- **DATA EXTRACT**
━━━━━━━━━━━━━━━━

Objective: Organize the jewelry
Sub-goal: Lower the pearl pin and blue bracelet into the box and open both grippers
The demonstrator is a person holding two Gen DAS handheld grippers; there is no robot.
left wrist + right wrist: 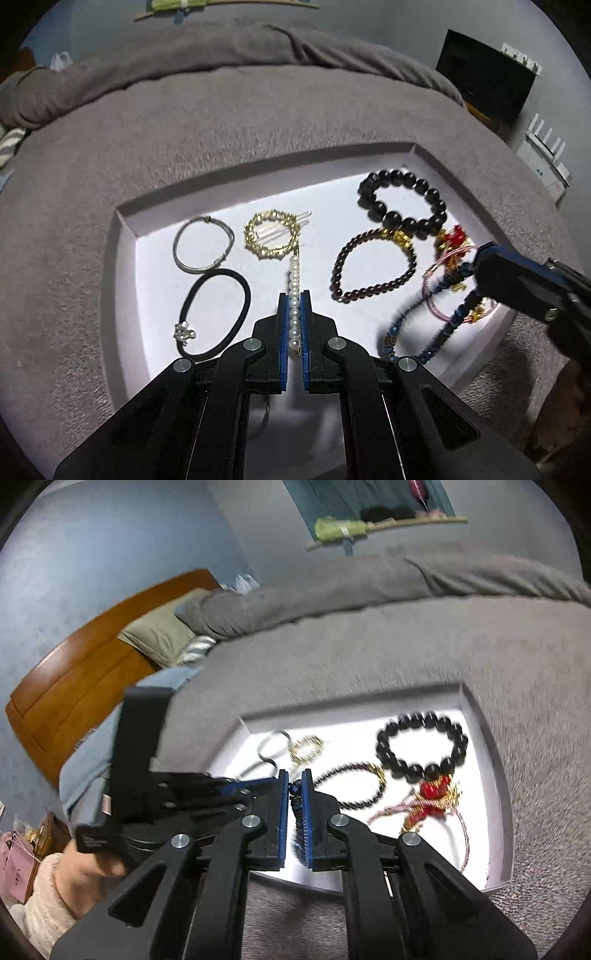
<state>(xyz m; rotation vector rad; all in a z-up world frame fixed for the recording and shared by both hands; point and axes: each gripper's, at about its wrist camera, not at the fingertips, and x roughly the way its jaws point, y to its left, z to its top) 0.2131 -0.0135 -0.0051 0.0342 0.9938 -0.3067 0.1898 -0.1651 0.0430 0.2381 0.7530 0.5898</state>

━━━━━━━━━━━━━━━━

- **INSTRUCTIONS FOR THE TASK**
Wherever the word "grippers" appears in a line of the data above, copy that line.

- **RESULT OF THIS EXERCISE**
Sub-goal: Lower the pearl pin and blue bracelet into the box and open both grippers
The demonstrator is a person holding two Gen DAS handheld grippers; there is no robot.

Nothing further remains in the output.